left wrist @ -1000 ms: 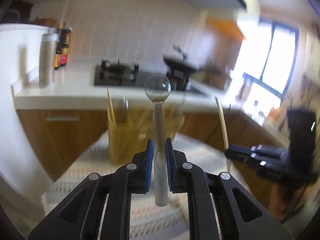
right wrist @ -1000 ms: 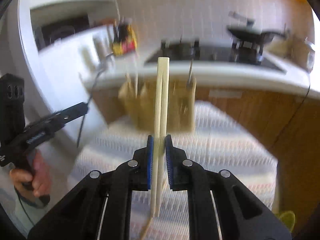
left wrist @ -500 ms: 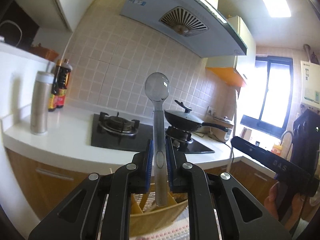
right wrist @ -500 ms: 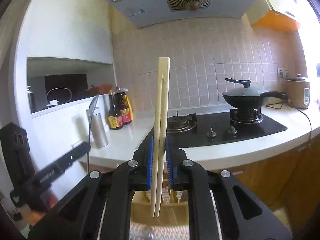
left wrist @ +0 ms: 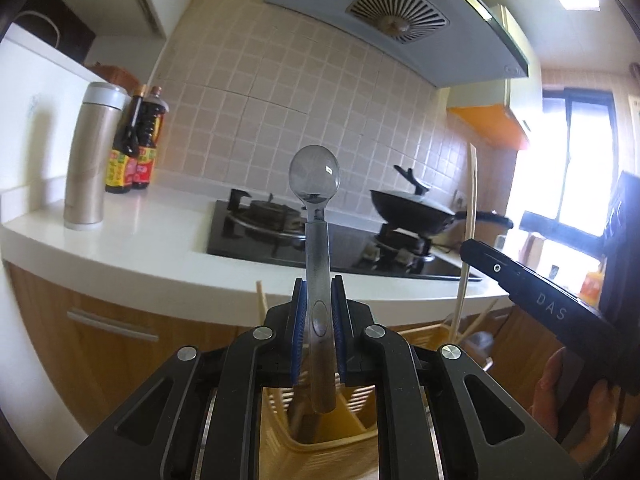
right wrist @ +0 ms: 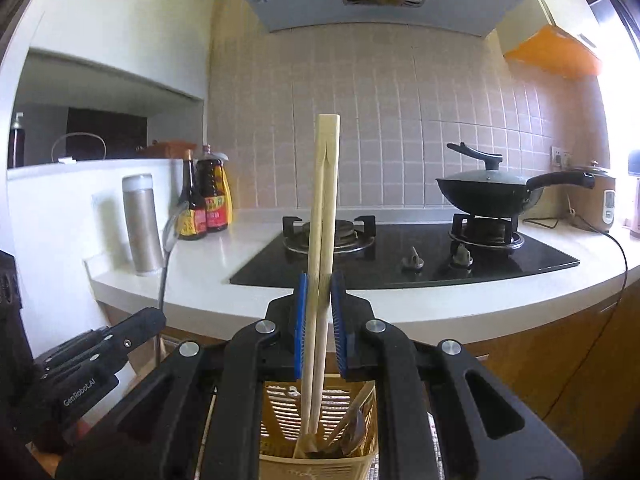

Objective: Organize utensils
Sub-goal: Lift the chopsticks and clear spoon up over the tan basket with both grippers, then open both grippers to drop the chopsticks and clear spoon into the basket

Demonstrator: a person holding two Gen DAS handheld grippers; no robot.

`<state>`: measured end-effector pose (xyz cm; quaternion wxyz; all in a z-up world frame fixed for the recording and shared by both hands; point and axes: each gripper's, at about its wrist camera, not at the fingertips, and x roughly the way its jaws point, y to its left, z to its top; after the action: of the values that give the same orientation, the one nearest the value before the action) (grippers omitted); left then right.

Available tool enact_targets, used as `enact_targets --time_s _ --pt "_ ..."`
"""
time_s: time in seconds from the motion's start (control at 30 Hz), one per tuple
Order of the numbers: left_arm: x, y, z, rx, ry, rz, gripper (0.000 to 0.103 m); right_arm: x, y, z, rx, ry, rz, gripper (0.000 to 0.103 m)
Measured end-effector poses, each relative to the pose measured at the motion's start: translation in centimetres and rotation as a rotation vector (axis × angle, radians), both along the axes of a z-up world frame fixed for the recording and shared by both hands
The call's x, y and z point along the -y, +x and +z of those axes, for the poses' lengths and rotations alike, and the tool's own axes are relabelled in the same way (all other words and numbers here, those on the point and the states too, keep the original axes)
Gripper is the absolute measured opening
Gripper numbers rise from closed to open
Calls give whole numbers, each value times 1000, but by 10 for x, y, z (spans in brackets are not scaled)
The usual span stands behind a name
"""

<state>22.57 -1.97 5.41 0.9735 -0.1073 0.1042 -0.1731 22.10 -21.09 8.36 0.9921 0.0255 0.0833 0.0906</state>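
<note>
My left gripper (left wrist: 318,332) is shut on a metal spoon (left wrist: 316,240), held upright with its bowl up and its handle end just over the yellow slotted utensil holder (left wrist: 352,432). My right gripper (right wrist: 320,332) stands slightly apart around a pair of wooden chopsticks (right wrist: 325,216); their lower ends reach down into the same holder (right wrist: 276,404). The right gripper and its chopsticks also show in the left wrist view (left wrist: 532,300). The left gripper also shows in the right wrist view (right wrist: 92,364).
A white counter (left wrist: 132,240) runs behind, with a black gas hob (right wrist: 400,256), a lidded black wok (right wrist: 488,192), a steel flask (left wrist: 90,156) and two sauce bottles (right wrist: 206,196). More chopsticks (left wrist: 476,324) stand in the holder. A rice cooker (right wrist: 600,200) sits at the far right.
Both grippers have tilted up from the striped mat to face the counter, then lowered over the holder. The chopsticks' lower ends are now inside it and the right jaws have eased apart.
</note>
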Motion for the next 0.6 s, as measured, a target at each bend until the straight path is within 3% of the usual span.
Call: enact_targets --time_s 0.23,0.43,0.6 --pt "6 -3 -11 35 62 38 11 0 12 -17 -34 6 -10 11" --pt "-2 -6 -16 18 48 27 12 9 11 -21 -101 59 33 11" --pt "-11 -14 -19 -7 34 16 22 17 -3 -17 -142 87 71 20"
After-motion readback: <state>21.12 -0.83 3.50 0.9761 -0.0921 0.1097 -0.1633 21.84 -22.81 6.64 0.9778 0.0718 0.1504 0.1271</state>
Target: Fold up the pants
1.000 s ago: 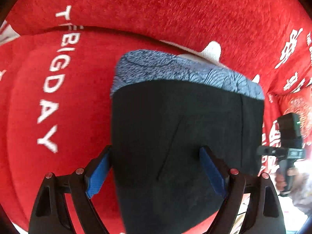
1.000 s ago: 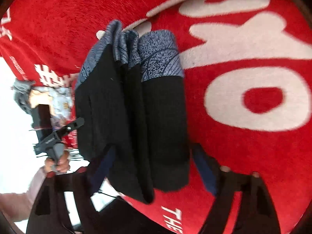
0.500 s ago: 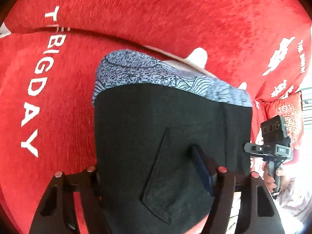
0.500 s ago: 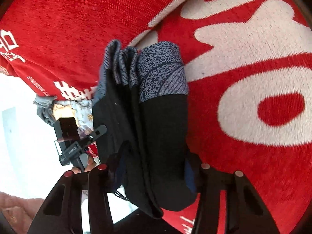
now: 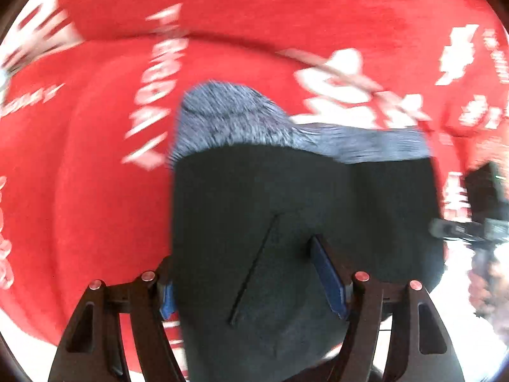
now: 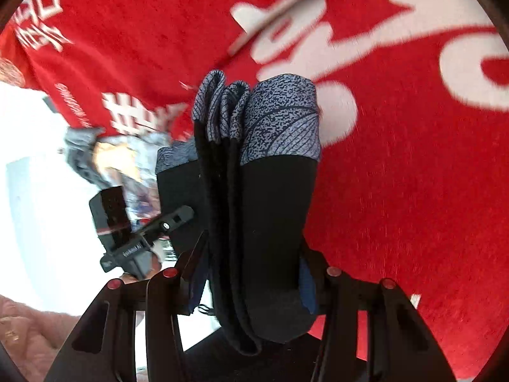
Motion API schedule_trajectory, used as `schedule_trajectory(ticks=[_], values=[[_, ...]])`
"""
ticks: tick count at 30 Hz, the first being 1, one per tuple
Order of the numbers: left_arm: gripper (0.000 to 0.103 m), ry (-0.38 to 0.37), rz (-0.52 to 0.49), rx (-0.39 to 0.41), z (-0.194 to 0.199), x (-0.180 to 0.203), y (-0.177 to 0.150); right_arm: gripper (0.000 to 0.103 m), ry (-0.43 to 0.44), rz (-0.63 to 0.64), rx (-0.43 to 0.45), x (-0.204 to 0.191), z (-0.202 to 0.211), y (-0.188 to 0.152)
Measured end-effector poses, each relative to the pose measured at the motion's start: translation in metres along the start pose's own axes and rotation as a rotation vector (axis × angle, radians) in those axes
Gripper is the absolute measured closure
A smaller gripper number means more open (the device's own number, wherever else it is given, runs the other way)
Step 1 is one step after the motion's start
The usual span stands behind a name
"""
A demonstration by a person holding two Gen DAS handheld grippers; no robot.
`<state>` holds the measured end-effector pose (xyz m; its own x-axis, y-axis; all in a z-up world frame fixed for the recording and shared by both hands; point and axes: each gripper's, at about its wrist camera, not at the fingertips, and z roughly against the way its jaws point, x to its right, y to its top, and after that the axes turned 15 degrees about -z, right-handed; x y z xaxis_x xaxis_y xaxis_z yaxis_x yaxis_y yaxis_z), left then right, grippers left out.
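The pants (image 5: 286, 210) are black with a grey patterned band (image 5: 241, 124) at the far end, folded into a thick bundle. In the left wrist view my left gripper (image 5: 251, 280) is shut on the near edge of the bundle, blue pads (image 5: 327, 277) pressed into the cloth. In the right wrist view the pants (image 6: 270, 222) show as several stacked layers seen edge-on, and my right gripper (image 6: 251, 280) is shut on them. The bundle hangs above the red sofa cover (image 5: 95, 191). Each view is blurred by motion.
The red cover with white lettering (image 6: 413, 191) fills the background. The right gripper's body (image 5: 483, 210) shows at the left view's right edge. The left gripper's body (image 6: 127, 222) and a hand show at the right view's left. Bright floor (image 6: 41, 222) lies beyond the sofa's edge.
Both grippers have closed onto the folded pants and lifted the bundle; the views have shifted across the red cover and are now blurred.
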<state>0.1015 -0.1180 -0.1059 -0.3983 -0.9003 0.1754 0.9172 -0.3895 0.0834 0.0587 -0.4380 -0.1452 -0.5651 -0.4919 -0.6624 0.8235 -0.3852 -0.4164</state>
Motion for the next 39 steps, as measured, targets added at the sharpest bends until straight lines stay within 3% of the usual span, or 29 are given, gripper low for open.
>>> schedule_trajectory(ticks=[1,2,4,6,8,10,12,16,20,24,27,28,29,31,36,38,39], values=[[0.031,0.052,0.04,-0.003,0.0,-0.012,-0.008,0.048,-0.11,0.007,0.022,0.0,-0.008,-0.002],[0.031,0.056,0.077,0.015,0.004,-0.021,-0.013,0.043,-0.179,0.019,0.038,-0.001,-0.011,-0.003],[0.032,0.069,0.123,0.053,0.02,-0.031,-0.02,0.042,-0.228,0.028,0.076,-0.007,-0.008,-0.005],[0.031,0.089,0.089,0.087,0.037,-0.027,-0.018,0.044,-0.261,0.04,0.13,-0.014,0.002,-0.008],[0.031,0.08,0.018,0.121,0.051,-0.016,-0.013,0.067,-0.271,0.053,0.19,-0.026,0.015,-0.014],[0.031,0.084,-0.062,0.134,0.054,0.001,-0.004,0.075,-0.226,0.064,0.24,-0.041,0.026,-0.022],[0.031,0.114,-0.106,0.119,0.04,0.017,0.008,0.075,-0.209,0.105,0.259,-0.059,0.023,-0.026],[0.031,0.177,-0.078,0.063,-0.001,0.019,0.015,0.075,-0.248,0.192,0.213,-0.076,-0.009,-0.026],[0.006,0.202,-0.042,0.07,-0.012,0.013,0.015,0.081,-0.353,0.194,0.21,-0.062,-0.034,-0.014],[0.003,0.182,0.0,0.02,-0.01,0.005,0.014,0.081,-0.314,0.151,0.246,-0.062,-0.026,-0.008],[0.003,0.264,-0.031,0.006,-0.001,0.016,0.01,0.061,-0.345,0.149,0.264,-0.069,-0.017,-0.016],[0.003,0.276,-0.039,-0.003,0.004,0.021,0.008,0.041,-0.358,0.144,0.276,-0.072,-0.014,-0.02],[0.003,0.263,-0.036,-0.001,0.01,0.023,0.005,0.029,-0.361,0.139,0.283,-0.074,-0.01,-0.024],[0.003,0.225,-0.021,0.014,0.022,0.031,0.002,0.027,-0.358,0.132,0.298,-0.08,-0.003,-0.035],[0.003,0.236,-0.015,0.031,0.058,0.048,-0.005,0.016,-0.393,0.11,0.336,-0.091,0.008,-0.063],[0.003,0.229,-0.012,0.037,0.069,0.052,-0.007,0.001,-0.415,0.103,0.359,-0.096,0.013,-0.075],[0.003,0.236,-0.016,0.039,0.075,0.054,-0.007,0.0,-0.429,0.105,0.374,-0.1,0.014,-0.082]])
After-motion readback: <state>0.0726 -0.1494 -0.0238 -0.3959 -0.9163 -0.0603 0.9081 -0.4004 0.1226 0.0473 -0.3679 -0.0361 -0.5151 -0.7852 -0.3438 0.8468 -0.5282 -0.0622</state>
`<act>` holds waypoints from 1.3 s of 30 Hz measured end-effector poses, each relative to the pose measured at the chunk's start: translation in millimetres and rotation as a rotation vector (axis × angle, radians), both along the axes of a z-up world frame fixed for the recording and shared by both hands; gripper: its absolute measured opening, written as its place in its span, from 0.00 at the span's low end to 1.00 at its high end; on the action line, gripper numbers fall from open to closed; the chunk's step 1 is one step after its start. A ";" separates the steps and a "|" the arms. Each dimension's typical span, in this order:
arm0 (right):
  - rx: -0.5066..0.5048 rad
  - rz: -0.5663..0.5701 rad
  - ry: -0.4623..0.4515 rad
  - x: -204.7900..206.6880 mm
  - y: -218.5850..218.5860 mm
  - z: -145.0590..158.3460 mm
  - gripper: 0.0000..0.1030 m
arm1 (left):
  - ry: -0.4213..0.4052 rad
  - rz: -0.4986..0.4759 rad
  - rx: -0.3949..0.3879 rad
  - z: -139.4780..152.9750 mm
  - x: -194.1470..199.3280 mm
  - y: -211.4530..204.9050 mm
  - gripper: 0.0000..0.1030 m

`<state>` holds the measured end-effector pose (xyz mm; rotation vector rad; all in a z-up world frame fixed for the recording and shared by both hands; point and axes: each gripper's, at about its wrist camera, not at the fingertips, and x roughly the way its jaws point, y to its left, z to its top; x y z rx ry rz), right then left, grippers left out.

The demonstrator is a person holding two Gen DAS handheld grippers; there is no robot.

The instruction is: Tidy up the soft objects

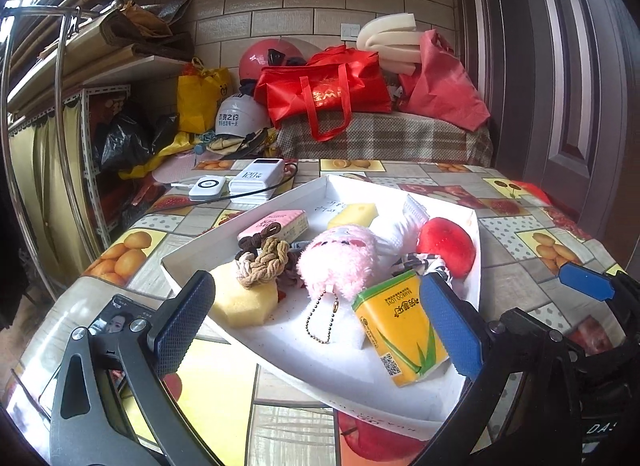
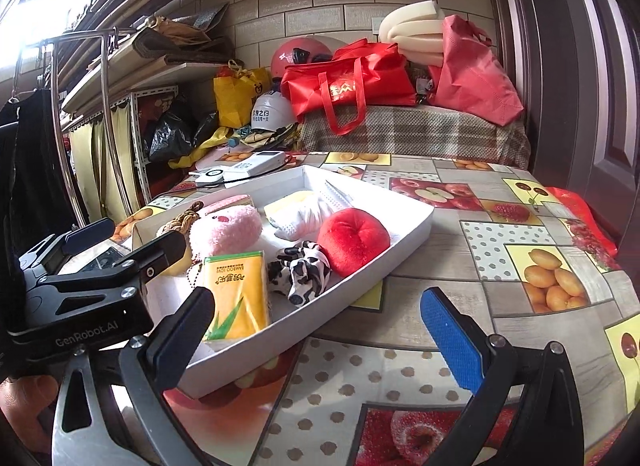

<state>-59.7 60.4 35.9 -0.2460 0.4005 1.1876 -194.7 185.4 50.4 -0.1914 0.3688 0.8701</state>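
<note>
A white tray on the fruit-patterned table holds soft items: a pink plush toy with a bead chain, a red plush apple, a yellow tissue pack, a cow-print scrunchie, braided hair ties, yellow sponges and a pink tissue pack. My left gripper hovers open over the tray's near end, nothing between its fingers. My right gripper is open above the tray's near right edge, empty. The left gripper also shows at the left of the right wrist view.
Two white power banks with a cable lie behind the tray. A phone lies near my left finger. Beyond the table sit red bags, helmets, a foam roll and shelving at left. A door stands at the right.
</note>
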 end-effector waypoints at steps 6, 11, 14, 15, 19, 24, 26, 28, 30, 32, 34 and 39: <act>0.004 -0.043 0.019 12.3 -40.7 -0.7 1.00 | 0.019 -0.048 0.014 -0.7 0.3 -24.4 1.00; 0.029 -0.125 -0.013 20.2 -81.5 4.5 1.00 | 0.038 -0.084 -0.002 -1.9 -0.1 -42.7 1.00; 0.073 -0.174 -0.026 25.1 -108.3 10.3 1.00 | 0.053 -0.106 0.010 -0.7 1.6 -59.7 1.00; 0.095 -0.189 -0.044 23.5 -117.8 12.5 1.00 | 0.061 -0.110 0.020 -0.4 2.0 -65.2 1.00; 0.184 -0.257 -0.113 15.5 -150.1 18.9 1.00 | 0.095 -0.092 0.026 0.7 6.5 -77.6 1.00; 0.280 -0.439 -0.136 15.2 -178.4 22.3 1.00 | 0.109 -0.031 -0.002 -0.2 4.0 -82.8 1.00; 0.252 -0.458 -0.089 24.2 -179.1 21.1 1.00 | 0.118 0.043 0.027 1.5 0.0 -86.1 1.00; 0.247 -0.457 -0.045 31.9 -182.5 19.8 1.00 | 0.112 0.091 0.042 3.7 -3.9 -87.5 1.00; 0.266 -0.457 -0.021 35.4 -186.7 19.5 1.00 | 0.102 0.082 0.022 5.1 -6.0 -85.7 1.00; 0.261 -0.469 -0.011 36.3 -186.7 18.2 1.00 | 0.110 0.068 -0.002 6.6 -5.2 -82.8 1.00; 0.244 -0.465 -0.004 36.7 -184.8 16.4 1.00 | 0.123 0.078 0.005 10.0 -3.8 -82.7 1.00; 0.229 -0.445 0.011 38.3 -183.7 15.1 1.00 | 0.123 0.068 0.029 21.8 -2.8 -88.2 1.00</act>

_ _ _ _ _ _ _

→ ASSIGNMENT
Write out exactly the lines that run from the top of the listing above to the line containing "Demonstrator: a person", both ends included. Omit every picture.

→ RESPONSE
left wrist @ -1000 ms: 
right wrist @ -1000 ms: 
left wrist @ -500 ms: 
right wrist @ -500 ms: 
left wrist @ +0 ms: 
right wrist @ +0 ms: 

Objective: Organize utensils
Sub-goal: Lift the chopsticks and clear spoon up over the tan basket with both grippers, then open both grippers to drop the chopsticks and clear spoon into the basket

Demonstrator: a person holding two Gen DAS handheld grippers; no robot.

Nothing else remains to be done for this exercise.